Air Sénégal International was an airline with its head office in Dakar, Senegal. It was a regional carrier operating a scheduled domestic network and regional flights to neighbouring countries. It also operated charter and air taxi flights. Its main base was Dakar-Yoff-Léopold Sédar Senghor International Airport.
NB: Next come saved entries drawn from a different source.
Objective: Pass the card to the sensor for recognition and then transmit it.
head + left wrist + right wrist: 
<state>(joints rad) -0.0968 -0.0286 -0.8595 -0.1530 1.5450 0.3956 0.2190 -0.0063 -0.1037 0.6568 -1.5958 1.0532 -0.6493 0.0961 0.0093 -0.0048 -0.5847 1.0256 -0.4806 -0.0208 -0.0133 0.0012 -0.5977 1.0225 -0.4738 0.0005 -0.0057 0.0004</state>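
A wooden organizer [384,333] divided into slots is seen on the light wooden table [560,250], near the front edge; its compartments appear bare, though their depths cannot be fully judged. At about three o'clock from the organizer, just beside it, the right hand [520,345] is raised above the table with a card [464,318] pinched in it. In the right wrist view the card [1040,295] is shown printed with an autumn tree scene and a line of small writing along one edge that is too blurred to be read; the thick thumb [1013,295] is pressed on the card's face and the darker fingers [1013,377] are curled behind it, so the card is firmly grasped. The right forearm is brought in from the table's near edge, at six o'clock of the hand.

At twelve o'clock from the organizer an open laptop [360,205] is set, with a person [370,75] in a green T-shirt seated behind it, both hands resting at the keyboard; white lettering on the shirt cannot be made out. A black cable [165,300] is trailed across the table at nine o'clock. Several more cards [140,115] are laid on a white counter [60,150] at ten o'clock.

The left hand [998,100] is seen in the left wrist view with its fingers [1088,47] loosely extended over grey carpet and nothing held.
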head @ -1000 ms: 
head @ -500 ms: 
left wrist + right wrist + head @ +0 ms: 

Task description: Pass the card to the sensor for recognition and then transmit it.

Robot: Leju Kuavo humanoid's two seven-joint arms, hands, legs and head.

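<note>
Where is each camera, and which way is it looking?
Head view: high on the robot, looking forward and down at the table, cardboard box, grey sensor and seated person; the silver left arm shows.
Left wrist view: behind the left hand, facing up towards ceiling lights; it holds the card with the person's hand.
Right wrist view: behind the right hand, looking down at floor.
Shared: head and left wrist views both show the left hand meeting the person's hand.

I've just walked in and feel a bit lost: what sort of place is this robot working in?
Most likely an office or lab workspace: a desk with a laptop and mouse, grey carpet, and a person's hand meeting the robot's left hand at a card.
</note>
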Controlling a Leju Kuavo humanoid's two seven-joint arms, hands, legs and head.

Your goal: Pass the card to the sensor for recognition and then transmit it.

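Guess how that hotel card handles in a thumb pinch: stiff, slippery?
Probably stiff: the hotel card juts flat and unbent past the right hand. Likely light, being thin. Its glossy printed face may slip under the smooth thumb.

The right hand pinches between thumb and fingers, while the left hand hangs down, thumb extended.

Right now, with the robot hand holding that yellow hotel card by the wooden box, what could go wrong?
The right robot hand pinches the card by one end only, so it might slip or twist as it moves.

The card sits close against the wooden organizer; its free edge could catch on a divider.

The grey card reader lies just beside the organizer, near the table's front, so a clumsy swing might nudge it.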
On April 24, 2009, the airline suspended all of its operations.

History 
The airline was established on 1 February 1971 as Air Sénégal and started operations on 23 February 2001. It was restructured as an international carrier following the acquisition of a majority stake by Royal Air Maroc in 2001. It was part of Groupe Royal Air Maroc, who owned 51% of the company's shares, with 49% being held by the Senegalese government.

At one time the airline had its head office on the grounds of Dakar-Yoff-Léopold Sédar Senghor International Airport in Yoff, Senegal.

In 2006 the airline disclosed losses of $16 million. In 2007, the Senegalese government stated that effective 5 November 2006, it would purchase a further 26% of the airline, raising its stake to 75%. The Senegalese government stated that support from Royal Air Maroc had "shown its limitations", and that the airline needed to be recapitalised.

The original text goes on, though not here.